DIRECTIONS FOR THIS TASK:
Set down the lines of the data exactly, starting at the first and stopping after the line containing "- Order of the".

DATA RECORDS:
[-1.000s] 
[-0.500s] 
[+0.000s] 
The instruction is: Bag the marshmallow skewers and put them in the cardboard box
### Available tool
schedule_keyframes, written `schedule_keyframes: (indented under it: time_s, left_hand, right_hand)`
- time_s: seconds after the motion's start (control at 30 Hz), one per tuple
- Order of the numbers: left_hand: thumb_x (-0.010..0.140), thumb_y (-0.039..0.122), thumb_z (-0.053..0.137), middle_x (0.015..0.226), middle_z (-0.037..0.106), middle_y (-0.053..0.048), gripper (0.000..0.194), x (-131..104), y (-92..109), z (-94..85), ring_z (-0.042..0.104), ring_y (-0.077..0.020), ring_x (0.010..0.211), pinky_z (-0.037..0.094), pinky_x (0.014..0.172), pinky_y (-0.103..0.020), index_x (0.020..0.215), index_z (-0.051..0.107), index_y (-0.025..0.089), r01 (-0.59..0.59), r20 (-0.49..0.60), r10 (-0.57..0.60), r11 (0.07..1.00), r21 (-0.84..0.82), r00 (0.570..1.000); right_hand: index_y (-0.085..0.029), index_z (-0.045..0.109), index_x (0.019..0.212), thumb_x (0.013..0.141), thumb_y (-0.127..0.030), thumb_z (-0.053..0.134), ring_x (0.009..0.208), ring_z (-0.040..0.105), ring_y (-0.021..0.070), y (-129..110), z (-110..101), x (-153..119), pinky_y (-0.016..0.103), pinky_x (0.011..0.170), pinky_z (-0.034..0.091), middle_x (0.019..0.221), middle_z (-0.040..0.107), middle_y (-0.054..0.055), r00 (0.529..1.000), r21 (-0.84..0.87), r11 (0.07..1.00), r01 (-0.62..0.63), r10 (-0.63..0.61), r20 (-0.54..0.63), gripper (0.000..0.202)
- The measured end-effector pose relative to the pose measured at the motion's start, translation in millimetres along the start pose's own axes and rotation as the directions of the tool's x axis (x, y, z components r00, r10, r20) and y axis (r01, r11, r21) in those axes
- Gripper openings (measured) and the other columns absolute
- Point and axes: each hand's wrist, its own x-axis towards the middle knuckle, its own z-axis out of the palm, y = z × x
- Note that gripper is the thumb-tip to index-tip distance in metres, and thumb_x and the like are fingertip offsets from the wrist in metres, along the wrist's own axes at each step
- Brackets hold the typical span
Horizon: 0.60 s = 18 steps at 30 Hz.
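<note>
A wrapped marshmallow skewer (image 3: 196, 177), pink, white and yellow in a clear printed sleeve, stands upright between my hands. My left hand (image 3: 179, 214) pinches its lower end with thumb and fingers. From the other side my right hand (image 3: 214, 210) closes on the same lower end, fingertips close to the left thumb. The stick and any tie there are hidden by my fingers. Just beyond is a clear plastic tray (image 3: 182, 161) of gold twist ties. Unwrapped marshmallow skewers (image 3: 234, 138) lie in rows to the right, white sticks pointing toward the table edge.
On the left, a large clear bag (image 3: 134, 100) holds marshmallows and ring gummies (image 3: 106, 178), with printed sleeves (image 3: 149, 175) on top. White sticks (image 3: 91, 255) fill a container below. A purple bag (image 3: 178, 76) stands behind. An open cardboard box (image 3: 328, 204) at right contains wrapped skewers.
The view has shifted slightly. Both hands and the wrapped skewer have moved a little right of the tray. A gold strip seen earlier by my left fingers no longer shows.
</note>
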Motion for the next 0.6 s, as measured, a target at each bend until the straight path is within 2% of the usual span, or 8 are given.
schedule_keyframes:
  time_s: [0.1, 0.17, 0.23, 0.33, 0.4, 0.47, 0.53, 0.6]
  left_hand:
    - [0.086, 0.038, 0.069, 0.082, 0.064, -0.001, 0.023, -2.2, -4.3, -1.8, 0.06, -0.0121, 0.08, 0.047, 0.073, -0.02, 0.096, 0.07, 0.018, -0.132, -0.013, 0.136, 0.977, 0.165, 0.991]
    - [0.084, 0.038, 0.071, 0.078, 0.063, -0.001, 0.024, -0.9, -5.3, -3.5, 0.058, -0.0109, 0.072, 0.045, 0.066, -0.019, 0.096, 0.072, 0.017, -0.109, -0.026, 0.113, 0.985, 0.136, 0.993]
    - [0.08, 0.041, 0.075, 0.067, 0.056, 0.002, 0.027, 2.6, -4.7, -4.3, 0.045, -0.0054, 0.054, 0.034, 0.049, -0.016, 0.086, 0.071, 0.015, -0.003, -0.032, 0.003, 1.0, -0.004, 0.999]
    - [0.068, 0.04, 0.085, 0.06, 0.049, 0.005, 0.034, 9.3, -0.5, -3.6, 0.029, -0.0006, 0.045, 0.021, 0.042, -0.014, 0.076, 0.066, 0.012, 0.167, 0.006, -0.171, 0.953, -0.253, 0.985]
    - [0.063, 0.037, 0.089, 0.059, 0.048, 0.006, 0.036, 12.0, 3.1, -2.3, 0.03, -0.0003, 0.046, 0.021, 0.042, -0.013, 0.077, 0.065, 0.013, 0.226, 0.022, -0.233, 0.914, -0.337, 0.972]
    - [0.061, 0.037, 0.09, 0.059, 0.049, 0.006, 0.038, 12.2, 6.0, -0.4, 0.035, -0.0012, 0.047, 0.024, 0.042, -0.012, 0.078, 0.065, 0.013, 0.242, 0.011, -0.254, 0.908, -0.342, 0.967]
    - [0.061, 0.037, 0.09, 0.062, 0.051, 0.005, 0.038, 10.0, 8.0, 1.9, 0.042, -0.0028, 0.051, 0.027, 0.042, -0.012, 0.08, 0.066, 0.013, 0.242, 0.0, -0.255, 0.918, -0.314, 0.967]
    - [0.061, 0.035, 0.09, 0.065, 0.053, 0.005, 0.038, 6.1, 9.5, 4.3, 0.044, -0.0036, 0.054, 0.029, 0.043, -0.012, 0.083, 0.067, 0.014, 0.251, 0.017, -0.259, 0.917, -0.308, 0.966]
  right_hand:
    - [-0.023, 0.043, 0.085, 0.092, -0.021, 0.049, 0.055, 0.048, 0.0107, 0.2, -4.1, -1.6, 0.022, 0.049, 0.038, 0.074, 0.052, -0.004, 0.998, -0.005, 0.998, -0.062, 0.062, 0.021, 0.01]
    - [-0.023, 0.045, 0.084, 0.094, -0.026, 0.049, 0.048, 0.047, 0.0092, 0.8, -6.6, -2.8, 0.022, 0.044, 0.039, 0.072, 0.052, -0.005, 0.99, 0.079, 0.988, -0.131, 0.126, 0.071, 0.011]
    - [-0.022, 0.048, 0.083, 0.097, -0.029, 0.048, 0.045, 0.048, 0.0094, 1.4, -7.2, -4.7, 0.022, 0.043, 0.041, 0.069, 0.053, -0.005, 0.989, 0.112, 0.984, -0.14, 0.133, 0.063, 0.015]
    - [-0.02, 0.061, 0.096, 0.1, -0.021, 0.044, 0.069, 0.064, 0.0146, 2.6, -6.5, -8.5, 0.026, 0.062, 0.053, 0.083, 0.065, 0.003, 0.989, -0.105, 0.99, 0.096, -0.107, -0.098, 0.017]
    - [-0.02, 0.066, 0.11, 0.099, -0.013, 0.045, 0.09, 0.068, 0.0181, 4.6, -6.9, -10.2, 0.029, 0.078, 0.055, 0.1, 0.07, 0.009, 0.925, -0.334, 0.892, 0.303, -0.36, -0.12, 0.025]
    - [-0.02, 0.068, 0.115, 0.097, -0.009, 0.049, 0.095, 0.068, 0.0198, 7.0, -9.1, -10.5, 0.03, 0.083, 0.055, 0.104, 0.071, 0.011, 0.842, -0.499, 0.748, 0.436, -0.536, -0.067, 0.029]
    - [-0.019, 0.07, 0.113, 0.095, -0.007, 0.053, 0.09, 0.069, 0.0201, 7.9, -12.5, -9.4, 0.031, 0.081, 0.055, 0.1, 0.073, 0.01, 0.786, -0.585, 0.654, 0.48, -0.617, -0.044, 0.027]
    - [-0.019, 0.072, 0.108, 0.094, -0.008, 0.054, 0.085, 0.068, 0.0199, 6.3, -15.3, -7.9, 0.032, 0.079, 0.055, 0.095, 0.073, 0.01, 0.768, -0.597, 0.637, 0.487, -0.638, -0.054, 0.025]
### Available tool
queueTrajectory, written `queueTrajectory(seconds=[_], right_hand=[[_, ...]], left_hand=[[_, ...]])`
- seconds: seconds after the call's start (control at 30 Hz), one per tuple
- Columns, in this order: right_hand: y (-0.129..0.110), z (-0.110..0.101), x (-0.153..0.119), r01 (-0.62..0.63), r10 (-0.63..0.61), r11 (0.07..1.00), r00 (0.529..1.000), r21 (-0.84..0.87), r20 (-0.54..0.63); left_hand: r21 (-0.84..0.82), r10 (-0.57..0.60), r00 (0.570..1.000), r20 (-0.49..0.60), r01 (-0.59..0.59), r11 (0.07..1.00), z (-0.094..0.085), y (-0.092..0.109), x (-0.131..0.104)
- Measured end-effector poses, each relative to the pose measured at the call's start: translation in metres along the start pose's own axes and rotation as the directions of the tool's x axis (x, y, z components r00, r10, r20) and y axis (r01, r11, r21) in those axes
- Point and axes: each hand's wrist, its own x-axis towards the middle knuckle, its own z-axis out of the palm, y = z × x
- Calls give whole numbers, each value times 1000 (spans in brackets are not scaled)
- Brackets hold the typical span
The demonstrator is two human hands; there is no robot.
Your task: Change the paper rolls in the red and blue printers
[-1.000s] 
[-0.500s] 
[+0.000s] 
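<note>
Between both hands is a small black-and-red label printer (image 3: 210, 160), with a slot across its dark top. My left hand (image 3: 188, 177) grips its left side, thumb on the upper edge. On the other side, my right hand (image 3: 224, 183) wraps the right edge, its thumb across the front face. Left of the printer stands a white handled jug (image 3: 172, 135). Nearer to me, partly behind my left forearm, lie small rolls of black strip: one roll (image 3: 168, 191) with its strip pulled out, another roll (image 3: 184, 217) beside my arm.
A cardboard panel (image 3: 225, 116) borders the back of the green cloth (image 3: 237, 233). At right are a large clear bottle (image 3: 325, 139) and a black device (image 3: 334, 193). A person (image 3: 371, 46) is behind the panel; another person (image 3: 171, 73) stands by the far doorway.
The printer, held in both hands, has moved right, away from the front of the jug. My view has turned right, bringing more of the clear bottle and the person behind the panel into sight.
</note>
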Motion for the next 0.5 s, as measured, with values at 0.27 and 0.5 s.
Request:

RESPONSE FOR THIS EXERCISE:
[-1.000s] 
[-0.500s] 
[+0.000s] 
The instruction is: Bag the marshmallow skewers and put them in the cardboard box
### Available tool
schedule_keyframes, written `schedule_keyframes: (indented under it: time_s, left_hand, right_hand)`
- time_s: seconds after the motion's start (control at 30 Hz), one per tuple
- Order of the numbers: left_hand: thumb_x (-0.010..0.140), thumb_y (-0.039..0.122), thumb_z (-0.053..0.137), middle_x (0.015..0.226), middle_z (-0.037..0.106), middle_y (-0.053..0.048), gripper (0.000..0.194), x (-131..104), y (-92..109), z (-94..85), ring_z (-0.042..0.104), ring_y (-0.077..0.020), ring_x (0.010..0.211), pinky_z (-0.037..0.094), pinky_x (0.014..0.172), pinky_y (-0.103..0.020), index_x (0.020..0.215), index_z (-0.051..0.107), index_y (-0.025..0.089), r01 (-0.59..0.59), r20 (-0.49..0.60), r10 (-0.57..0.60), r11 (0.07..1.00), r21 (-0.84..0.82), r00 (0.570..1.000); right_hand: index_y (-0.085..0.029), index_z (-0.045..0.109), index_x (0.019..0.212), thumb_x (0.013..0.141), thumb_y (-0.127..0.030), thumb_z (-0.053..0.134), ring_x (0.009..0.208), ring_z (-0.040..0.105), ring_y (-0.021..0.070), y (-129..110), z (-110..101), x (-153..119), pinky_y (-0.016..0.103), pinky_x (0.011..0.170), pinky_z (-0.034..0.091), middle_x (0.019..0.221), middle_z (-0.040..0.107), middle_y (-0.054..0.055), r00 (0.529..1.000), r21 (-0.84..0.87), r11 (0.07..1.00), r01 (-0.62..0.63), r10 (-0.63..0.61), r20 (-0.54..0.63), gripper (0.000..0.202)

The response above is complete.